> **Given material**:
____
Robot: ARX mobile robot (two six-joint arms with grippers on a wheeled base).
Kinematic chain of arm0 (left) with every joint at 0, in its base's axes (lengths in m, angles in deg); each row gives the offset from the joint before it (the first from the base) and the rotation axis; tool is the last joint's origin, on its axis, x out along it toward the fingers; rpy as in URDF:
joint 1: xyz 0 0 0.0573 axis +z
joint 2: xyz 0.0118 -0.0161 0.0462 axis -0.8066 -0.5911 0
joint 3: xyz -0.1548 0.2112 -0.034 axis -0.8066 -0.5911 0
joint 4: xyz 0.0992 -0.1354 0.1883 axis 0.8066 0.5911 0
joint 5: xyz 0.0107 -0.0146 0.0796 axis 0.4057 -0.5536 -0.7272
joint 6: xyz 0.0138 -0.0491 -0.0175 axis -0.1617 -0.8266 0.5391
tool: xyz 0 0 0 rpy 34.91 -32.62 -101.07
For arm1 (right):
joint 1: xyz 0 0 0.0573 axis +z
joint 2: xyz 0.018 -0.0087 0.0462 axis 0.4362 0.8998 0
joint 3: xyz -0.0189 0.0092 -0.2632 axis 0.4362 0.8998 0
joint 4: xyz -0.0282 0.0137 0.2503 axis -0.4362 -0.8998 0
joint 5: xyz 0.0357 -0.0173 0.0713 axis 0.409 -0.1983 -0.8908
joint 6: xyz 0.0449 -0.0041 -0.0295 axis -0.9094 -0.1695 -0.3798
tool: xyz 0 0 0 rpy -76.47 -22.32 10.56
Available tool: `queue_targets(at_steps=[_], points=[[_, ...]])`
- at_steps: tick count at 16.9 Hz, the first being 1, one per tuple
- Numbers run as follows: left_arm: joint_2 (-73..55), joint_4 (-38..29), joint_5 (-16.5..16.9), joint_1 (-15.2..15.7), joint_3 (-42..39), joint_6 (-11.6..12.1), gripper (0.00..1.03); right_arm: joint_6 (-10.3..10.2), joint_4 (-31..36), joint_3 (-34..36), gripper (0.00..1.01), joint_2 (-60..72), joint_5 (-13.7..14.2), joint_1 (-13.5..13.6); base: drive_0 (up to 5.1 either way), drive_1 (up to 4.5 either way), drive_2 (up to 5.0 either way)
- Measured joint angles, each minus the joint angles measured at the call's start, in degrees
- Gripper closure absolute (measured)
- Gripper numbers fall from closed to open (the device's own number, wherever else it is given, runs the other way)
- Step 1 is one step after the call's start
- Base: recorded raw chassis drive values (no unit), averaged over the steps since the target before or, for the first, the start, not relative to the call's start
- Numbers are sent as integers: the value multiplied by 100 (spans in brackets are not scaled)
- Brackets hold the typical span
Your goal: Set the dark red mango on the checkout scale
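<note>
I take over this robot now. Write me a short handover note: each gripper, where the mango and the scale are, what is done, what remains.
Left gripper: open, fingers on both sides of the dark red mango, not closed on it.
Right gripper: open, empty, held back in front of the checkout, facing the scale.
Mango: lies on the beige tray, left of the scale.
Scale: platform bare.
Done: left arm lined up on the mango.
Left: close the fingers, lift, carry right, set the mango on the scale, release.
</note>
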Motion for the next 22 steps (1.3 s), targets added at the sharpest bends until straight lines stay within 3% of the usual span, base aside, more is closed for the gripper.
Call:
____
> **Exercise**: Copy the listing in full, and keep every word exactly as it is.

> **Solution to the exercise**:
Robot: ARX mobile robot (two six-joint arms with grippers on a wheeled base).
Kinematic chain of arm0 (left) with every joint at 0, in its base's axes (lengths in m, angles in deg); each row gives the offset from the joint before it (the first from the base) and the rotation axis; tool is the last joint's origin, on its axis, x out along it toward the fingers; rpy as in URDF:
joint 1: xyz 0 0 0.0573 axis +z
joint 2: xyz 0.0118 -0.0161 0.0462 axis -0.8066 -0.5911 0
joint 3: xyz -0.1548 0.2112 -0.034 axis -0.8066 -0.5911 0
joint 4: xyz 0.0992 -0.1354 0.1883 axis 0.8066 0.5911 0
joint 5: xyz 0.0107 -0.0146 0.0796 axis 0.4057 -0.5536 -0.7272
joint 6: xyz 0.0138 -0.0491 -0.0175 axis -0.1617 -0.8266 0.5391
tool: xyz 0 0 0 rpy 34.91 -32.62 -101.07
For arm1 (right):
joint 1: xyz 0 0 0.0573 axis +z
joint 2: xyz 0.018 -0.0087 0.0462 axis 0.4362 0.8998 0
joint 3: xyz -0.0189 0.0092 -0.2632 axis 0.4362 0.8998 0
joint 4: xyz -0.0282 0.0137 0.2503 axis -0.4362 -0.8998 0
joint 5: xyz 0.0357 -0.0173 0.0713 axis 0.409 -0.1983 -0.8908
joint 6: xyz 0.0449 -0.0041 -0.0295 axis -0.9094 -0.1695 -0.3798
tool: xyz 0 0 0 rpy -76.47 -22.32 10.56
Available tool: `queue_targets(at_steps=[_], points=[[_, ...]])`
- at_steps: tick count at 16.9 Hz, the first being 1, one per tuple
- Numbers run as follows: left_arm: joint_2 (-73..55), joint_4 (-38..29), joint_5 (-16.5..16.9), joint_1 (-15.2..15.7), joint_3 (-42..39), joint_6 (-11.6..12.1), gripper (0.00..1.03); right_arm: joint_6 (-10.3..10.2), joint_4 (-31..36), joint_3 (-34..36), gripper (0.00..1.01), joint_2 (-60..72), joint_5 (-13.7..14.2), joint_1 (-13.5..13.6); base: drive_0 (up to 5.1 either way), drive_1 (up to 4.5 either way), drive_2 (up to 5.0 either way)
- Measured joint angles, each minus the joint angles measured at the call's start, in degrees
- Gripper closure absolute (measured)
- Gripper numbers fall from closed to open (the device's own number, wherever else it is given, runs the other way)
- Step 1 is one step after the call's start
- Base: recorded raw chassis drive values (no unit), averaged over the steps since the target before or, for the first, the start, not relative to the call's start
- Numbers are sent as integers: the value multiplied by 100 (spans in brackets are not scaled)
- Brackets hold the typical span
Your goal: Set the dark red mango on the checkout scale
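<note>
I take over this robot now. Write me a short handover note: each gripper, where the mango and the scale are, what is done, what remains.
Left gripper: open, fingers on both sides of the dark red mango, not closed on it.
Right gripper: open, empty, held back in front of the checkout, facing the scale.
Mango: lies on the beige tray, left of the scale.
Scale: platform bare.
Done: left arm lined up on the mango.
Left: close the fingers, lift, carry right, set the mango on the scale, release.
</note>
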Motion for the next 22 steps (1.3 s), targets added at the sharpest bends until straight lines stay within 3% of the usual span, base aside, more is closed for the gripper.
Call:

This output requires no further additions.